**WORK REQUIRED:**
Determine how many lines of the records include "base", and answer with the number alone.

**DATA SECTION:**
# # # # # # #

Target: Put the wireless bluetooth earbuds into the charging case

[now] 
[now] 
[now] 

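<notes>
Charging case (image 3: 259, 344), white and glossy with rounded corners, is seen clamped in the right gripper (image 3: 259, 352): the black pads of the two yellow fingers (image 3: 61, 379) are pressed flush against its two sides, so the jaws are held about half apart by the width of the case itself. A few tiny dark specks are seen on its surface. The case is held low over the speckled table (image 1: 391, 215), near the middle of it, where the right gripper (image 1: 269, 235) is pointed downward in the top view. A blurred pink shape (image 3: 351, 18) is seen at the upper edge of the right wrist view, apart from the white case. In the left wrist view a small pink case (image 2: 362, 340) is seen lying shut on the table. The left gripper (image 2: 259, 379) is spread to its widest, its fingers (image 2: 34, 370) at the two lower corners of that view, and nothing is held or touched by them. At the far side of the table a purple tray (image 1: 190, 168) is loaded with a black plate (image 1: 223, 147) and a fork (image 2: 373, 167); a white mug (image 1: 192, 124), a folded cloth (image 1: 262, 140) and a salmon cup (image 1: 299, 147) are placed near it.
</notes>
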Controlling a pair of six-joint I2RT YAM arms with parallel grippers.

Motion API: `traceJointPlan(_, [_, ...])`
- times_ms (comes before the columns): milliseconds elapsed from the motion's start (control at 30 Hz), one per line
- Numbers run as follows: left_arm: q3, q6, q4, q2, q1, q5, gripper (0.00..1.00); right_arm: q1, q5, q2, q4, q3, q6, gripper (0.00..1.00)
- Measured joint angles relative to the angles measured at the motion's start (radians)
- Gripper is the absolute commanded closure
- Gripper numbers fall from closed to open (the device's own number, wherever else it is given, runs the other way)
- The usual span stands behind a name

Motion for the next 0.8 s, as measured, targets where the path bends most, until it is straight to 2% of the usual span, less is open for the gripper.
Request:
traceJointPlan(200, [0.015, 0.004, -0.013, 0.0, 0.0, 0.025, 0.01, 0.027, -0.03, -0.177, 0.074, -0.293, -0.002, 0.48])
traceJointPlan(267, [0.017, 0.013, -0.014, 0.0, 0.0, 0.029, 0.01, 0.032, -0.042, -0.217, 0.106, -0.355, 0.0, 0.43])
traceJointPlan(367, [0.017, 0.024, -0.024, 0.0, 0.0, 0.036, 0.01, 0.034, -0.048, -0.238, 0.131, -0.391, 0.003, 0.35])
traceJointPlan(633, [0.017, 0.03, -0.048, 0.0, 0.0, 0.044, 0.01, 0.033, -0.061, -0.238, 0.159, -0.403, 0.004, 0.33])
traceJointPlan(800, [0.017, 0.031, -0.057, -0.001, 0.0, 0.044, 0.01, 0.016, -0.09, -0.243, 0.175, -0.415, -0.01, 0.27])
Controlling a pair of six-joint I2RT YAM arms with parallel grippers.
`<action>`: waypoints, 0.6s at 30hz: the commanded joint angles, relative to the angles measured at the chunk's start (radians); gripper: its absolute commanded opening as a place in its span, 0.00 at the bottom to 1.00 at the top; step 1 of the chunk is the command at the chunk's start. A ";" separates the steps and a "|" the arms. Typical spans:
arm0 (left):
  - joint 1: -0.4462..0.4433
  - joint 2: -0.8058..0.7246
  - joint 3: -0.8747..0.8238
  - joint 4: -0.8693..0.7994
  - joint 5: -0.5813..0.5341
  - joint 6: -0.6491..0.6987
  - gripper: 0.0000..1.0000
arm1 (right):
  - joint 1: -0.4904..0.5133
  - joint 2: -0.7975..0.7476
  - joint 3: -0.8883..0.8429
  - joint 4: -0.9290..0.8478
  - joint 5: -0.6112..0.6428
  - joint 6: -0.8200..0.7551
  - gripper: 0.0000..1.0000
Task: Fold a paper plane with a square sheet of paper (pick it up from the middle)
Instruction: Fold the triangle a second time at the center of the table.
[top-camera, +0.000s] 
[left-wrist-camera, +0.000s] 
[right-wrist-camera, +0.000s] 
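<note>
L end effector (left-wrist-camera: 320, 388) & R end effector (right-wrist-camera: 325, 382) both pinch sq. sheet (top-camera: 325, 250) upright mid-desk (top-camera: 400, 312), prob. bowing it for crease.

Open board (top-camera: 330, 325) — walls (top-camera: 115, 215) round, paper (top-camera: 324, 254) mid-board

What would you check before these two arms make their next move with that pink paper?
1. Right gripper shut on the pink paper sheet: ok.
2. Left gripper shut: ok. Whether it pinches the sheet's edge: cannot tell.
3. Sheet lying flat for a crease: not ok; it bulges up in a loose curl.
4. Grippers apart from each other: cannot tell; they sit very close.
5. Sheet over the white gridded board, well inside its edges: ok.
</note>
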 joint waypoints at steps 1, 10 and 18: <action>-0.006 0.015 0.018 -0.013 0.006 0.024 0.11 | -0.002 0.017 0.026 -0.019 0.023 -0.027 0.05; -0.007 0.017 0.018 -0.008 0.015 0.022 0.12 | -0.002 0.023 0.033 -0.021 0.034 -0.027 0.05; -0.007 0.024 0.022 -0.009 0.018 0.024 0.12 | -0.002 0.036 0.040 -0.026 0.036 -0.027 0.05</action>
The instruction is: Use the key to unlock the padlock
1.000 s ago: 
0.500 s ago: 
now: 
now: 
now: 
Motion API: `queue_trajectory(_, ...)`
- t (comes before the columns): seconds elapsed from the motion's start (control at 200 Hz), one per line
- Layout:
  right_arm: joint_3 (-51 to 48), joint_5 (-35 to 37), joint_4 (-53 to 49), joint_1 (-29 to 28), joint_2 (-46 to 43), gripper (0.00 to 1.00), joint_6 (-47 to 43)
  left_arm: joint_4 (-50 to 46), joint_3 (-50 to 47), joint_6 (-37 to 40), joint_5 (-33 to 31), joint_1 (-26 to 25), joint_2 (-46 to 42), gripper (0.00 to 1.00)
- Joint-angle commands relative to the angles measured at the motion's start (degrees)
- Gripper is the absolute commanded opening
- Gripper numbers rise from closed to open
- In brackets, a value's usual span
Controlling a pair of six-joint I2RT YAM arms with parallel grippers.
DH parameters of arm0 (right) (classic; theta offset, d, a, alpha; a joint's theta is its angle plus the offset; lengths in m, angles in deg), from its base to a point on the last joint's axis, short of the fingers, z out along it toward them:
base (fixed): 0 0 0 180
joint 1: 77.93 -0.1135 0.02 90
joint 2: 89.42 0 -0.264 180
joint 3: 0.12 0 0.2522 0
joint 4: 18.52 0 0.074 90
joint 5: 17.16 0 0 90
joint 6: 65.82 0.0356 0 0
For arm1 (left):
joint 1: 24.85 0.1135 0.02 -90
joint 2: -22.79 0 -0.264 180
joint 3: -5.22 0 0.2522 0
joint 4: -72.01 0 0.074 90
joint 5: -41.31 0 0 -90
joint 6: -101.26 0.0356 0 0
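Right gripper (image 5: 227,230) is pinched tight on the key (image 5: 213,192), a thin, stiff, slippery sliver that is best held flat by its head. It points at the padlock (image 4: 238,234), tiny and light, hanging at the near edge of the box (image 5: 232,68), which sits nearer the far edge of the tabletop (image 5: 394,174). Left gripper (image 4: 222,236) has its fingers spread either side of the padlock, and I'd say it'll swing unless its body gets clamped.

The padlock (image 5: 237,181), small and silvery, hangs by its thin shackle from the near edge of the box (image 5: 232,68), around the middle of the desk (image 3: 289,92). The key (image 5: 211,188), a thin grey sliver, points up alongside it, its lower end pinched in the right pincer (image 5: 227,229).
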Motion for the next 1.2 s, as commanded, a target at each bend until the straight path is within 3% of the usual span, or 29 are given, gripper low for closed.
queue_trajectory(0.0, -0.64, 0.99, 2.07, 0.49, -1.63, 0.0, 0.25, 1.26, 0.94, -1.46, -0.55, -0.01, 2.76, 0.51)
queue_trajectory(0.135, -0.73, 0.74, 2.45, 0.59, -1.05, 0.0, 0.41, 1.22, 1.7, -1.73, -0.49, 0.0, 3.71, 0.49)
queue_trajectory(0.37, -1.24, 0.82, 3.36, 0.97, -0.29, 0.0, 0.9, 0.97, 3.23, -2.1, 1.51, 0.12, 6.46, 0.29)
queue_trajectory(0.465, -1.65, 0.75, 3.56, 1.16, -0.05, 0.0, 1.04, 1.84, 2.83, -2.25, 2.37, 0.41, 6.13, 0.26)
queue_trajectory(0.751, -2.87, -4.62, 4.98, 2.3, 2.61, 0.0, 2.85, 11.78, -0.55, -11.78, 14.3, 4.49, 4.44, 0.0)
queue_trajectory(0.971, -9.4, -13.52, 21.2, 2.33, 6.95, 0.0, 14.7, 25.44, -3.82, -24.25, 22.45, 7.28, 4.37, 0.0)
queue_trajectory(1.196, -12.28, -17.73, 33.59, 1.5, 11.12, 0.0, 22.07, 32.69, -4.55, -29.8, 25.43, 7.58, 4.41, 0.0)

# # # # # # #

**PROBLEM SOLUTION:**
2